Since then, several well-known pro-war advocates have jumped on Putin’s narrative, the ISW noted. Dmitry Medvedev, former Russian president and now deputy chairman of the Russian Security Council, raved in an essay for the pro-Kremlin newspaper “Izvestia” also from an alleged existential question for his country. Most recently, Defense Minister Sergei Shoigu claimed on state television that Western arms aid determines how far the Russian troops can deal with the alleged threat “push back” must – as if it were necessary to defend Russia against invaders.

“Both Putin’s and Medvedev’s comments relate to an information operation that portrays the war in Ukraine as existential to the continued survival of the post-Soviet Russian Federation”according to the ISW analysis, “which is probably an attempt to portray the war as a higher stake for Russia and the West than it actually is.”

Because neither Ukraine nor its Western supporters have called for the dissolution of the Russian Federation or even its destruction. The goal of military aid has so far been defined as enabling Ukraine to retake all of its territory from the Russian occupiers. According to the US think tank, Putin’s statements were also aimed at deterring the collective West from further arms aid – after all, Russia must defend itself against the alleged threat, if necessary with all means.

“These statements are likely to discourage the West from providing long-range systems to Ukraine”by suggesting “that providing such systems will prolong the war because it ‘forces’ Russia to take over more Ukrainian territory to be ‘safe’.”

Against this background, the US think tank also classifies the recent statements by the Russian President on state television, according to which the Russian people as “ethnic group” threatened and already plans for the destruction of the Russian Federation in its current form “on paper” exist. Consequently, according to Putin, he had no other choice “new start”- Suspend nuclear disarmament agreements to ensure the country’s security in the event of an alleged concerted action by the West.

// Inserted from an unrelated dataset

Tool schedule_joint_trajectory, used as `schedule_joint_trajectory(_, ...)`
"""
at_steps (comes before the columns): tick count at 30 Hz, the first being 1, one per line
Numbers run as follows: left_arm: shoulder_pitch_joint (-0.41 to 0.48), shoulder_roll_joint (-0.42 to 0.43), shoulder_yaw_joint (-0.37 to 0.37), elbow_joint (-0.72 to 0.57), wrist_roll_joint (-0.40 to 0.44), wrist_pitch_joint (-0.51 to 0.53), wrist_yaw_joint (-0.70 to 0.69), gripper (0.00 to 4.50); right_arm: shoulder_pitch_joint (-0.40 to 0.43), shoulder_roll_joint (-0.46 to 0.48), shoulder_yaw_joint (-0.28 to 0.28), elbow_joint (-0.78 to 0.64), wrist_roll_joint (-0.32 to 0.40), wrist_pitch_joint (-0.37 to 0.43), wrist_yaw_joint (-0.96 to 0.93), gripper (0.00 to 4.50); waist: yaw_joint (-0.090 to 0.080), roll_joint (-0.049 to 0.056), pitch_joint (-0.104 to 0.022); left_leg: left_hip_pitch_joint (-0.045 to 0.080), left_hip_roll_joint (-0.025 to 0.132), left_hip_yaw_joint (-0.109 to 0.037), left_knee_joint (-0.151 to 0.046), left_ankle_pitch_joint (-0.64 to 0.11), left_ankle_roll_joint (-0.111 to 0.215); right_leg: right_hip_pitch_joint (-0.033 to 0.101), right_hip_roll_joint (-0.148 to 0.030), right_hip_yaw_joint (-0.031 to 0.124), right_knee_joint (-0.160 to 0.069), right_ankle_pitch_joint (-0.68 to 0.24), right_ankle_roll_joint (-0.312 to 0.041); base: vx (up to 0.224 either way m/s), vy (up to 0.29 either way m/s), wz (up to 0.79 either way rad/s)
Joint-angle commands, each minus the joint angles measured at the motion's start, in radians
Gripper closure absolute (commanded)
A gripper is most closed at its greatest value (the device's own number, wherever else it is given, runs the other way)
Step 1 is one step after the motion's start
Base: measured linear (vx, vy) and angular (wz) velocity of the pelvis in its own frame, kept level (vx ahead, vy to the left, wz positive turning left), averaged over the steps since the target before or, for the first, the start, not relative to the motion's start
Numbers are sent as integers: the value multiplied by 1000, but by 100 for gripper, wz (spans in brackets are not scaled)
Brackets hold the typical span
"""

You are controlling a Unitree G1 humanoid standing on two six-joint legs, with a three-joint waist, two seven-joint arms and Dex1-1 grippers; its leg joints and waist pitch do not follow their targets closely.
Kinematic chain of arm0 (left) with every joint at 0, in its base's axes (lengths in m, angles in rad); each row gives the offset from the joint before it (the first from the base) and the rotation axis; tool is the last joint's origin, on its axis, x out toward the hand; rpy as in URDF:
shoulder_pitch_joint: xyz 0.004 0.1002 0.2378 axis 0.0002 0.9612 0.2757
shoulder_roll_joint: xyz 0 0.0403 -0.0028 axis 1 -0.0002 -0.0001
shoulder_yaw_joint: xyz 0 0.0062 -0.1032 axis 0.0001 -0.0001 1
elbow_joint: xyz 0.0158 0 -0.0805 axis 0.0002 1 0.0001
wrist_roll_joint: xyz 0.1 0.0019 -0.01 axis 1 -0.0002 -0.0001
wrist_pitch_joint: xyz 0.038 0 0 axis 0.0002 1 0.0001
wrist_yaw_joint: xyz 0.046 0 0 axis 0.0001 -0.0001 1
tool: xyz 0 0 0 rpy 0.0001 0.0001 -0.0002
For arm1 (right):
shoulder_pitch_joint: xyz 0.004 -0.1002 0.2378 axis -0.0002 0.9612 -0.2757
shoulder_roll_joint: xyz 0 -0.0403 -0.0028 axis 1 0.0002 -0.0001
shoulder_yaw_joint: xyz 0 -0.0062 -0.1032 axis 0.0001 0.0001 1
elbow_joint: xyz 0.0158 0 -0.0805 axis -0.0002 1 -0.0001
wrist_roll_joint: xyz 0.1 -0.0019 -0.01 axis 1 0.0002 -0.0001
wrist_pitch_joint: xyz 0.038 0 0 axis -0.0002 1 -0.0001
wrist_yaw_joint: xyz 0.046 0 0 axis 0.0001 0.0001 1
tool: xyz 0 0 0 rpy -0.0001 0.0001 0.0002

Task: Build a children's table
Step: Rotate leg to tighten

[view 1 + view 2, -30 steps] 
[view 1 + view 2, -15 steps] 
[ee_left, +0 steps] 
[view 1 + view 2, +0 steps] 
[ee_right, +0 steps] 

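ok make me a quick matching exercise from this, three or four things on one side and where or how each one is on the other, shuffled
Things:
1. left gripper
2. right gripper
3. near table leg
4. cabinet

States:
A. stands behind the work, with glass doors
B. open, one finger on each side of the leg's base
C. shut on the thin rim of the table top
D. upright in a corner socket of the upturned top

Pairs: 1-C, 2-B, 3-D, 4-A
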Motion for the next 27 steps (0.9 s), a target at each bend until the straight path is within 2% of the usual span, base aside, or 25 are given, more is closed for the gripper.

Although it is not yet possible to predict what Putin announced during his state of the nation address, experts believe they are a sign of longer-lasting fighting. “This element with the ‘New Start’ suspension is a sign that it’s going to be a long war and long conflict”, “and that Russia has no interest in de-escalation and, above all, no interest in diplomatic solutions”.

At the same time, Putin is exacerbating his war rhetoric with his tale of a threat to his existence, says political scientist Gerhard Mangott from the University of Innsbruck. “In any case, that was Putin’s most direct nuclear threat today. ‘It’s about the state existence of Russia’. Exactly this formulation is in the nuclear doctrine and is stated as a condition that Russia uses nuclear weapons in a conventional war”.

The Russian President had repeatedly threatened a nuclear escalation, apparently with the aim of preventing Ukraine’s supporters from further military aid: Observers have always been saying whether a possible use of nuclear weapons could be of strategic use for Russia on the battlefield at all – apart from the political consequences that such an event would probably result in.

“If a state can use its nuclear arsenal to put others under pressure, then any kind of foreign policy becomes impossible”wrote historian Timothy Snyder of Yale University in a recent , accordingly “Collapse before the Russian nuclear talk” would also be wrong from a strategic point of view. Supporting Ukraine reduces the likelihood of nuclear war, Snyder says “by showing that nuclear blackmail doesn’t work.”